[PATCH] D16664: [CUDA] Generate CUDA's printf alloca in its function's entry block.

Thu Jan 28 11:50:15 PST 2016

rnk added inline comments.

================
Comment at: lib/CodeGen/CGCUDABuiltin.cpp:105-108
@@ -104,2 +104,6 @@
   } else {
-    BufferPtr = Builder.Insert(new llvm::AllocaInst(
+    // Insert our alloca not into the current BB, but into the function's entry
+    // block.  This is important because nvvm doesn't support alloca -- if we
+    // put the alloca anywhere else, llvm may eventually output
+    // stacksave/stackrestore intrinsics, which cause our nvvm backend to choke.
+    auto *Alloca = new llvm::AllocaInst(
----------------
The fact that allocas for local variables should always go in the entry block is pretty widespread cultural knowledge in LLVM and clang.

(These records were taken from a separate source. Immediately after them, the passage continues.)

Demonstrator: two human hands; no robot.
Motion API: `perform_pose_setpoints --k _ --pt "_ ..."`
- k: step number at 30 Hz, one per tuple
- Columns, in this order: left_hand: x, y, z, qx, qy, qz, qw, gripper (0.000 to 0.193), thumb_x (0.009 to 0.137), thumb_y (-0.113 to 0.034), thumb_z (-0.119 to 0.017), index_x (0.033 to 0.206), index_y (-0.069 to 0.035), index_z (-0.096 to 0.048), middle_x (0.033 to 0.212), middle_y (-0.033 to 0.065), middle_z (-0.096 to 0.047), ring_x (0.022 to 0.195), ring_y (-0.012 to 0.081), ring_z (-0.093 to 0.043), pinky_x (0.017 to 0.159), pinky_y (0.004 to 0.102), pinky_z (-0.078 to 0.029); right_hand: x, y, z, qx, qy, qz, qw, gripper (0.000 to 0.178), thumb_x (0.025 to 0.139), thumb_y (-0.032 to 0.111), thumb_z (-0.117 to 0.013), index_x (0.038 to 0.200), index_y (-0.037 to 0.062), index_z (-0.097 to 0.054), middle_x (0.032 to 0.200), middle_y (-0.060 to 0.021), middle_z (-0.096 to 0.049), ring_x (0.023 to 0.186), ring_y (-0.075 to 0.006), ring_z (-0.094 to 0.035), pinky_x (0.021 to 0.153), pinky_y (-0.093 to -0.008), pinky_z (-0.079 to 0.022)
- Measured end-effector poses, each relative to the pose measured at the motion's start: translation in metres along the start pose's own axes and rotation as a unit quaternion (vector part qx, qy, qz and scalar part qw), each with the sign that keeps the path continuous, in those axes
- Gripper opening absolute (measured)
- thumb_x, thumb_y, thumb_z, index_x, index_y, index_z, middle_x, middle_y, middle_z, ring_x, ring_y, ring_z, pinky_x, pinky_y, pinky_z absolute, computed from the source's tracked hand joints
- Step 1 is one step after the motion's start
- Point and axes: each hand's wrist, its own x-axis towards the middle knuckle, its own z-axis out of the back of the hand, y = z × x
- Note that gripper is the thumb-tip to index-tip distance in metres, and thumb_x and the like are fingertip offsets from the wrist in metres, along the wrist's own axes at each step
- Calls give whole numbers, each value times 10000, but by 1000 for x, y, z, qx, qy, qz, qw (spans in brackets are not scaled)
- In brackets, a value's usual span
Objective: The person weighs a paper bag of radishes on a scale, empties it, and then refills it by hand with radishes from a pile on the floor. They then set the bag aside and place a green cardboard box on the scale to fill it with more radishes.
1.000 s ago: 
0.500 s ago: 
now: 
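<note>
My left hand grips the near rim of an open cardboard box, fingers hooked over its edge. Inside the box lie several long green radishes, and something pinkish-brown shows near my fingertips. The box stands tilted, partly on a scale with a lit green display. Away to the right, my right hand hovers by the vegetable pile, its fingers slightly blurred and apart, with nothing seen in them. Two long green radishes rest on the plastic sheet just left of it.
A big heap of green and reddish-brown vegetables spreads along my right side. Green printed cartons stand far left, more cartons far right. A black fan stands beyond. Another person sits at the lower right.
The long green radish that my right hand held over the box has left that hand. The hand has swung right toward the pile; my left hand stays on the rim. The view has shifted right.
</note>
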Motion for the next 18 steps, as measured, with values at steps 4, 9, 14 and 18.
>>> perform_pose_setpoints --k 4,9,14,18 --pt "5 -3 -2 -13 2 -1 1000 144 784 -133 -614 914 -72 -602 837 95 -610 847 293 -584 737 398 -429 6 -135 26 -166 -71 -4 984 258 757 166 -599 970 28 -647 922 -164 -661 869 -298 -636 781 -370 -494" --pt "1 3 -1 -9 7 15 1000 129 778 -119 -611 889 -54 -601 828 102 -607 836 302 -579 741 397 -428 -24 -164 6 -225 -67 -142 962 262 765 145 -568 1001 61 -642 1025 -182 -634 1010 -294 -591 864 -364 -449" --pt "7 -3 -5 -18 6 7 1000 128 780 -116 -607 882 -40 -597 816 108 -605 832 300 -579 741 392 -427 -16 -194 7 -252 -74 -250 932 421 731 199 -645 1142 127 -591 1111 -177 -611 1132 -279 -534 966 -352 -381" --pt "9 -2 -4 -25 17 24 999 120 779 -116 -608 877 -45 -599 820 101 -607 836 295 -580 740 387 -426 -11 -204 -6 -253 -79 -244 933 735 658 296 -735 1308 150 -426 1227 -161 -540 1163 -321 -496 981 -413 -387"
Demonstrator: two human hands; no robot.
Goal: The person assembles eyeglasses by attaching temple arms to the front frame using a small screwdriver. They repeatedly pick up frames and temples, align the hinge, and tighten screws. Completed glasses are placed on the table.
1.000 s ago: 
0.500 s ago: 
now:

Most readers aren't going to need this comment, unless you expect that people working on CUDA won't have that background. Plus, if you use CreateTempAlloca, there won't be any question about which insert point should be used.

================
Comment at: lib/CodeGen/CGCUDABuiltin.cpp:109
@@ -106,1 +108,3 @@
+    // stacksave/stackrestore intrinsics, which cause our nvvm backend to choke.
+    auto *Alloca = new llvm::AllocaInst(
         llvm::Type::getInt8Ty(Ctx), llvm::ConstantInt::get(Int32Ty, BufSize),
----------------
You can still use CreateTempAlloca by making an `[i8 x N]` LLVM type. You'll have to use CreateStructGEP below for forming GEPs. Overall I think that'd be nicer, since you don't need to worry about insertion at all.


http://reviews.llvm.org/D16664